Current Report

 

 

UNITED STATES

SECURITIES AND EXCHANGE COMMISSION

WASHINGTON, D.C. 20549

 

 

FORM 8-K

 

 

CURRENT REPORT PURSUANT

TO SECTION 13 OR 15(d) OF THE

SECURITIES EXCHANGE ACT OF 1934

Date of Report: July 29, 2008

(Date of earliest event reported)

 

 

MF Global Ltd.

(Exact name of registrant as specified in its charter)

 

 

Bermuda

(State or other jurisdiction of incorporation)

 

001-33590   98-0551260
(Commission File Number)   (IRS Employer Identification No.)

 

Clarendon House

2 Church Street

Hamilton HM 11, Bermuda

  N/A
(Address of Principal Executive Offices)   (Zip Code)

(441) 295-5950

(Registrant’s Telephone Number, Including Area Code)

Not applicable

(Former name or former address, if changed since last report.)

 

 

Check the appropriate box below if the Form 8-K filing is intended to simultaneously satisfy the filing obligation of the registrant under any of the following provisions (see General Instruction A.2 below):

 

¨ Written communications pursuant to Rule 425 under the Securities Act (17 CFR 230.425)

 

¨ Soliciting material pursuant to Rule 14a-12 under the Exchange Act (17 CFR 240.14a-12)

 

¨ Pre-commencement communications pursuant to Rule 14d-2(b) under the Exchange Act (17 CFR 240.14d-2(b))

 

¨ Pre-commencement communications pursuant to Rule 13e-4(c) under the Exchange Act (17 CFR 240.13e-4(c))

 

 

 


Item 5.02 Departure of Directors or Certain Officers; Election of Directors; Appointment of Certain Officers; Compensatory Arrangements of Certain Officers.
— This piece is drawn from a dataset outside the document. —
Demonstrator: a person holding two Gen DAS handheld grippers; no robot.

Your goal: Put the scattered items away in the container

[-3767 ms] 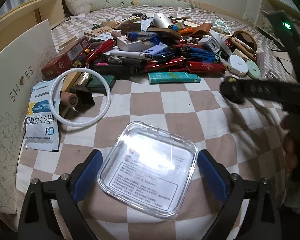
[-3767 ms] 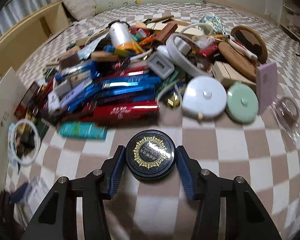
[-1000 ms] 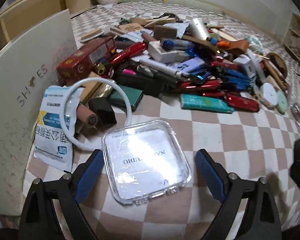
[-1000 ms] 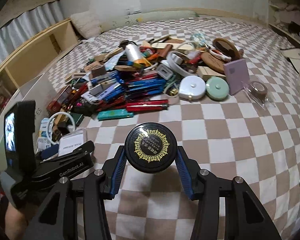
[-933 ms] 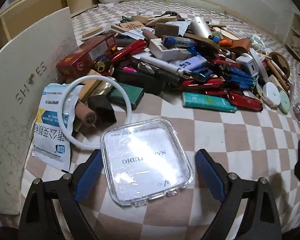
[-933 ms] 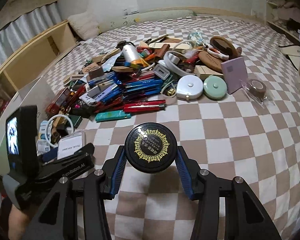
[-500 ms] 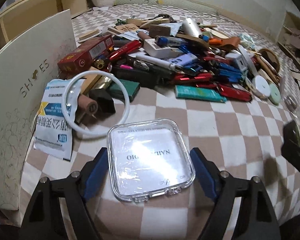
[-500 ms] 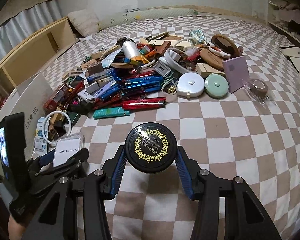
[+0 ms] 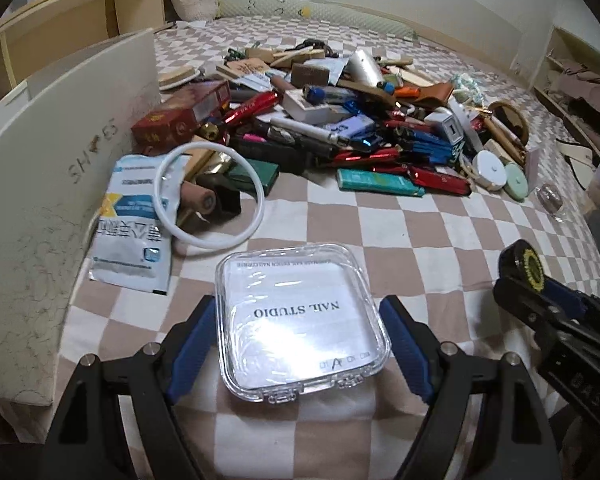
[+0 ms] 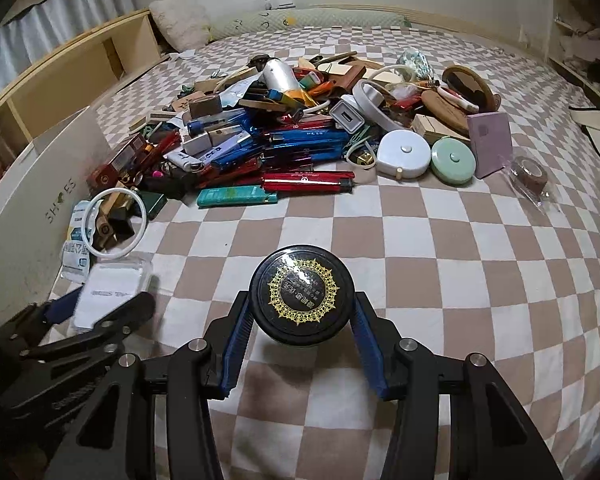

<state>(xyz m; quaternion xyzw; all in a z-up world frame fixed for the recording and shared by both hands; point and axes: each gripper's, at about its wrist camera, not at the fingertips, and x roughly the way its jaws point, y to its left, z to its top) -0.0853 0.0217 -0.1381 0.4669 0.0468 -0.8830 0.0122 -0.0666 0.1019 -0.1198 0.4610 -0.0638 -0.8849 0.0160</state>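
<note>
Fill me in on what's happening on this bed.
A person is tidying clutter off a checkered bedspread with a handheld gripper in each hand. The right gripper is clamped on a round black tin with a gold emblem, lifted off the bed. The left gripper straddles a clear square Nail Studio case; its jaws have just been closing on it. A white shoe box stands at the left, and the pile behind remains unsorted.

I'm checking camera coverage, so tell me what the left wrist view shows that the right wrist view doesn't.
Only the left wrist view shows the NAIL STUDIO lettering on the clear case readably, between the left gripper pads, whose jaws have just been closing.

Only the right wrist view shows the tape roll in wrap clearly, and the gold pattern face-on on the black tin clamped by the right gripper.

Both show the white ring, shoe box and pile.
</note>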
On July 29, 2008, the Board of Directors of MF Global Ltd., a Bermuda exempted company (the “Company”), appointed Mr. David I. Schamis as a member of the Board, effective July 29, 2008. The Board determined that Mr. Schamis is “independent” under the listing standards of the New York Stock Exchange and appointed him to serve on the Audit Committee. The new director is described in the Company’s press release referenced in Exhibit 99.1, which is attached to and incorporated by reference into this report.

Mr. Schamis, a managing director at J.C. Flowers & Co. LLC, was appointed pursuant to the terms of the Investment Agreement between the Company and J.C. Flowers II L.P. Pursuant to the Investment Agreement, J.C. Flowers recently purchased $150 million of the Company’s cumulative convertible preference shares, series A and is entitled to designate one individual to serve as a member of the Company’s Board of Directors until such time as its holdings of the series A shares (on an as-converted basis, together with, any Common Shares issued on conversion) cease to represent at least 5% of the Company’s outstanding Common Shares as of the closing date, subject to the terms and conditions set forth in the Investment Agreement. The Investment Agreement and related transactions were previously described in two Current Reports on Form 8-K filed on May 20, 2008 and July 18, 2008, and the descriptions in those prior reports are incorporated by reference into this report.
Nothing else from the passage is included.